» WHAT THE EXERCISE ASKS
Here is a listing; restate all of it exactly.
○ ○ ○ ○ ○
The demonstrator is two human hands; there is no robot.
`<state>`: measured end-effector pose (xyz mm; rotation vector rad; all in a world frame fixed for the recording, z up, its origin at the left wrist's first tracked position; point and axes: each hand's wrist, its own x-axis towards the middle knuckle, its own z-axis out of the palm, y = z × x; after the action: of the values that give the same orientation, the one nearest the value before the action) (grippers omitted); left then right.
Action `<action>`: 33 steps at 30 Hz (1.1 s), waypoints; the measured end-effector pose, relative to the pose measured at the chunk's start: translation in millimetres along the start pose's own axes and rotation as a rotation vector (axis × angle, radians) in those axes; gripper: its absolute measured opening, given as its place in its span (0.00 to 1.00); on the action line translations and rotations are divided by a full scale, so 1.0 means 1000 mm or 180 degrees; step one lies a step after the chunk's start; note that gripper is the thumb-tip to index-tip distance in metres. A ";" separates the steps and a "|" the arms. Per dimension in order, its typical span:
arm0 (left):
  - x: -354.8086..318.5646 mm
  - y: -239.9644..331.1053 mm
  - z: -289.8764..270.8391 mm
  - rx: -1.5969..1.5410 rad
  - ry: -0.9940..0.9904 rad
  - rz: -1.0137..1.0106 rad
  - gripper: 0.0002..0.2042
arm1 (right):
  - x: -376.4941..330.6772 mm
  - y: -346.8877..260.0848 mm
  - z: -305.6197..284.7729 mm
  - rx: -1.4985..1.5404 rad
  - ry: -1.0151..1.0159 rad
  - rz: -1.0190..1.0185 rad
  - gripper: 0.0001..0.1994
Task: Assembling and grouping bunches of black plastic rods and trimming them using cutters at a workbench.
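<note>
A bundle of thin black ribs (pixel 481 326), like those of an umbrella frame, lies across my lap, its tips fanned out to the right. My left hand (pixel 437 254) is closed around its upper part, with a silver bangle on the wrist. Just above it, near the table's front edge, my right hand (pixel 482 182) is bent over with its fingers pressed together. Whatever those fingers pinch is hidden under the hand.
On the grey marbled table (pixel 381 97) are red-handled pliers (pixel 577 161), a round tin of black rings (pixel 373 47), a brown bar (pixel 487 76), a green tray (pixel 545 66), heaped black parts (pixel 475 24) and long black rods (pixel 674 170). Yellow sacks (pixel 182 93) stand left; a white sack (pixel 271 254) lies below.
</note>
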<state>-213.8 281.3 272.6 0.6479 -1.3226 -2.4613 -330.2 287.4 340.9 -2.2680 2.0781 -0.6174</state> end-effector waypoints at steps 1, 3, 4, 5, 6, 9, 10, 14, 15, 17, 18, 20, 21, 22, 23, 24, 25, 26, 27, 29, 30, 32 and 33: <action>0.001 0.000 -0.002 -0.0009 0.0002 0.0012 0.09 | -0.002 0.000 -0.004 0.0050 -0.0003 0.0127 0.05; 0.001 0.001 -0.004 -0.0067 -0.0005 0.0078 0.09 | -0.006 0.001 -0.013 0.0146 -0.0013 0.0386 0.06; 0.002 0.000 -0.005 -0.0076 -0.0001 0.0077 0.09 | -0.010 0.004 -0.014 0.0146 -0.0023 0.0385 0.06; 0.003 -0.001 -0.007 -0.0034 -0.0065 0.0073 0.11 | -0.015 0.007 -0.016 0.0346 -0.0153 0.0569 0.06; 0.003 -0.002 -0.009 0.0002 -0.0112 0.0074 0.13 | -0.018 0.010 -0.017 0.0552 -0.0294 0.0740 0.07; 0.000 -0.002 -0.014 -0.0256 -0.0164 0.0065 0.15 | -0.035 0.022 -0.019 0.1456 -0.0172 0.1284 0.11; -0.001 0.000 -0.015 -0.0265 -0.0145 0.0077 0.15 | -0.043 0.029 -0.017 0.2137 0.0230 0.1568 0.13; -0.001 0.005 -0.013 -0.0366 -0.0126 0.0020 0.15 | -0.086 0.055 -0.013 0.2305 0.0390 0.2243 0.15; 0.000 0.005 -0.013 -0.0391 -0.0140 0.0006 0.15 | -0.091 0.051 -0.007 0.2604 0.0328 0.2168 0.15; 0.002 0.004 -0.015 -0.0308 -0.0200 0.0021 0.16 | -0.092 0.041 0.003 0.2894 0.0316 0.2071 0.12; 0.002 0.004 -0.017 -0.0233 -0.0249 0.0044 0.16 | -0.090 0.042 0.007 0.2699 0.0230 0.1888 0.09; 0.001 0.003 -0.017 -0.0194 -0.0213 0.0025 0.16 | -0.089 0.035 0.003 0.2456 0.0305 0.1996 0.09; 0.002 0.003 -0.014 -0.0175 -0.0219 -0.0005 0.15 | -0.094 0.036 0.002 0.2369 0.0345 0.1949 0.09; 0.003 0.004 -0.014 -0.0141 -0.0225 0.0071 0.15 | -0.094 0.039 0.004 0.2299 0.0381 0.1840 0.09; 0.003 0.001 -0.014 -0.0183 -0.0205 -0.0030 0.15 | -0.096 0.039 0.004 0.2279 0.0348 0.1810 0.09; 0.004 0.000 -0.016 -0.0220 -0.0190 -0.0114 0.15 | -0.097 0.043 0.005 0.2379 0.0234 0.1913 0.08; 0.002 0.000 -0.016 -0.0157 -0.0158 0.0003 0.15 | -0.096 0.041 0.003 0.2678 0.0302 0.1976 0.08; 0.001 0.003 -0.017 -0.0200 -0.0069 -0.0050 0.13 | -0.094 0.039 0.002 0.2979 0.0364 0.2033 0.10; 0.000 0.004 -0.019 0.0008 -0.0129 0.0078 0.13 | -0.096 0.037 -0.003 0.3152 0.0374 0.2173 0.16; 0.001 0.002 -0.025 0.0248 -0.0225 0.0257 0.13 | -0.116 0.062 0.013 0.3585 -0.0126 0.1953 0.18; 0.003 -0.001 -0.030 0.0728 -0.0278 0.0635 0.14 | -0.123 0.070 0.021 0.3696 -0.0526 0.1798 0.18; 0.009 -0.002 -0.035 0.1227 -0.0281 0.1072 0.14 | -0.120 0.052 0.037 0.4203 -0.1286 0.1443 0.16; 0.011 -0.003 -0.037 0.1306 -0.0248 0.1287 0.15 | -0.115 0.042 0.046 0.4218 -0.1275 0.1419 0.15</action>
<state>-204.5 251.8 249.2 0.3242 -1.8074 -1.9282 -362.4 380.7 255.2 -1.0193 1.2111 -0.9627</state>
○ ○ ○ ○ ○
» FINAL ANSWER
The demonstrator is two human hands; there is no robot.
`<state>`: measured end-effector pose (xyz mm; rotation vector rad; all in a world frame fixed for the recording, z up, its origin at the left wrist's first tracked position; point and axes: each hand's wrist, its own x-axis towards the middle knuckle, its own z-axis out of the palm, y = z × x; after the action: of the values that give the same orientation, the one nearest the value before the action) (grippers omitted); left then right.
Action `<action>`: 33 steps at 30 Hz (1.1 s), waypoints; the measured end-effector pose, relative to the pose measured at the chunk's start: translation in millimetres along the start pose's own axes and rotation as a rotation vector (axis × angle, radians) in those axes; gripper: its absolute measured opening, given as its place in its span (0.00 to 1.00); on the action line translations and rotations are divided by a full scale, so 1.0 means 1000 mm or 180 degrees; step one lies a step after the chunk's start; note that gripper is the thumb-tip to index-tip distance in metres. A ";" separates the steps and a "|" the arms. Per dimension in order, its typical span:
arm0 (left):
  - x: -354.8086..318.5646 mm
  - y: -239.9644..331.1053 mm
  - z: -289.8764..270.8391 mm
  - rx: -1.5969..1.5410 rad
  - ry: -0.9940..0.9904 rad
  - rz: -1.0137..1.0106 rad
  - gripper: 0.0002..0.2042
arm1 (right):
  - x: -376.4941..330.6772 mm
  - y: -346.8877..260.0848 mm
  - z: -305.6197..284.7729 mm
  - rx: -1.4985..1.5404 rad
  - ry: -1.0151..1.0159 rad
  - rz: -1.0190..1.0185 rad
  - gripper: 0.0001..0.1994
Task: Assembling and grouping bunches of black plastic rods and trimming them using cutters at a workbench.
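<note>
A bundle of thin black ribs (pixel 481 326), like those of an umbrella frame, lies across my lap, its tips fanned out to the right. My left hand (pixel 437 254) is closed around its upper part, with a silver bangle on the wrist. Just above it, near the table's front edge, my right hand (pixel 482 182) is bent over with its fingers pressed together. Whatever those fingers pinch is hidden under the hand.
On the grey marbled table (pixel 381 97) are red-handled pliers (pixel 577 161), a round tin of black rings (pixel 373 47), a brown bar (pixel 487 76), a green tray (pixel 545 66), heaped black parts (pixel 475 24) and long black rods (pixel 674 170). Yellow sacks (pixel 182 93) stand left; a white sack (pixel 271 254) lies below.
</note>
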<state>-213.8 281.3 272.6 0.6479 -1.3226 -2.4613 -330.2 287.4 340.9 -2.2680 2.0781 -0.6174</state> end-effector waypoints at steps 1, 3, 4, 5, 6, 9, 10, 14, 15, 17, 18, 20, 21, 22, 23, 24, 25, 26, 27, 29, 30, 32 and 33: <action>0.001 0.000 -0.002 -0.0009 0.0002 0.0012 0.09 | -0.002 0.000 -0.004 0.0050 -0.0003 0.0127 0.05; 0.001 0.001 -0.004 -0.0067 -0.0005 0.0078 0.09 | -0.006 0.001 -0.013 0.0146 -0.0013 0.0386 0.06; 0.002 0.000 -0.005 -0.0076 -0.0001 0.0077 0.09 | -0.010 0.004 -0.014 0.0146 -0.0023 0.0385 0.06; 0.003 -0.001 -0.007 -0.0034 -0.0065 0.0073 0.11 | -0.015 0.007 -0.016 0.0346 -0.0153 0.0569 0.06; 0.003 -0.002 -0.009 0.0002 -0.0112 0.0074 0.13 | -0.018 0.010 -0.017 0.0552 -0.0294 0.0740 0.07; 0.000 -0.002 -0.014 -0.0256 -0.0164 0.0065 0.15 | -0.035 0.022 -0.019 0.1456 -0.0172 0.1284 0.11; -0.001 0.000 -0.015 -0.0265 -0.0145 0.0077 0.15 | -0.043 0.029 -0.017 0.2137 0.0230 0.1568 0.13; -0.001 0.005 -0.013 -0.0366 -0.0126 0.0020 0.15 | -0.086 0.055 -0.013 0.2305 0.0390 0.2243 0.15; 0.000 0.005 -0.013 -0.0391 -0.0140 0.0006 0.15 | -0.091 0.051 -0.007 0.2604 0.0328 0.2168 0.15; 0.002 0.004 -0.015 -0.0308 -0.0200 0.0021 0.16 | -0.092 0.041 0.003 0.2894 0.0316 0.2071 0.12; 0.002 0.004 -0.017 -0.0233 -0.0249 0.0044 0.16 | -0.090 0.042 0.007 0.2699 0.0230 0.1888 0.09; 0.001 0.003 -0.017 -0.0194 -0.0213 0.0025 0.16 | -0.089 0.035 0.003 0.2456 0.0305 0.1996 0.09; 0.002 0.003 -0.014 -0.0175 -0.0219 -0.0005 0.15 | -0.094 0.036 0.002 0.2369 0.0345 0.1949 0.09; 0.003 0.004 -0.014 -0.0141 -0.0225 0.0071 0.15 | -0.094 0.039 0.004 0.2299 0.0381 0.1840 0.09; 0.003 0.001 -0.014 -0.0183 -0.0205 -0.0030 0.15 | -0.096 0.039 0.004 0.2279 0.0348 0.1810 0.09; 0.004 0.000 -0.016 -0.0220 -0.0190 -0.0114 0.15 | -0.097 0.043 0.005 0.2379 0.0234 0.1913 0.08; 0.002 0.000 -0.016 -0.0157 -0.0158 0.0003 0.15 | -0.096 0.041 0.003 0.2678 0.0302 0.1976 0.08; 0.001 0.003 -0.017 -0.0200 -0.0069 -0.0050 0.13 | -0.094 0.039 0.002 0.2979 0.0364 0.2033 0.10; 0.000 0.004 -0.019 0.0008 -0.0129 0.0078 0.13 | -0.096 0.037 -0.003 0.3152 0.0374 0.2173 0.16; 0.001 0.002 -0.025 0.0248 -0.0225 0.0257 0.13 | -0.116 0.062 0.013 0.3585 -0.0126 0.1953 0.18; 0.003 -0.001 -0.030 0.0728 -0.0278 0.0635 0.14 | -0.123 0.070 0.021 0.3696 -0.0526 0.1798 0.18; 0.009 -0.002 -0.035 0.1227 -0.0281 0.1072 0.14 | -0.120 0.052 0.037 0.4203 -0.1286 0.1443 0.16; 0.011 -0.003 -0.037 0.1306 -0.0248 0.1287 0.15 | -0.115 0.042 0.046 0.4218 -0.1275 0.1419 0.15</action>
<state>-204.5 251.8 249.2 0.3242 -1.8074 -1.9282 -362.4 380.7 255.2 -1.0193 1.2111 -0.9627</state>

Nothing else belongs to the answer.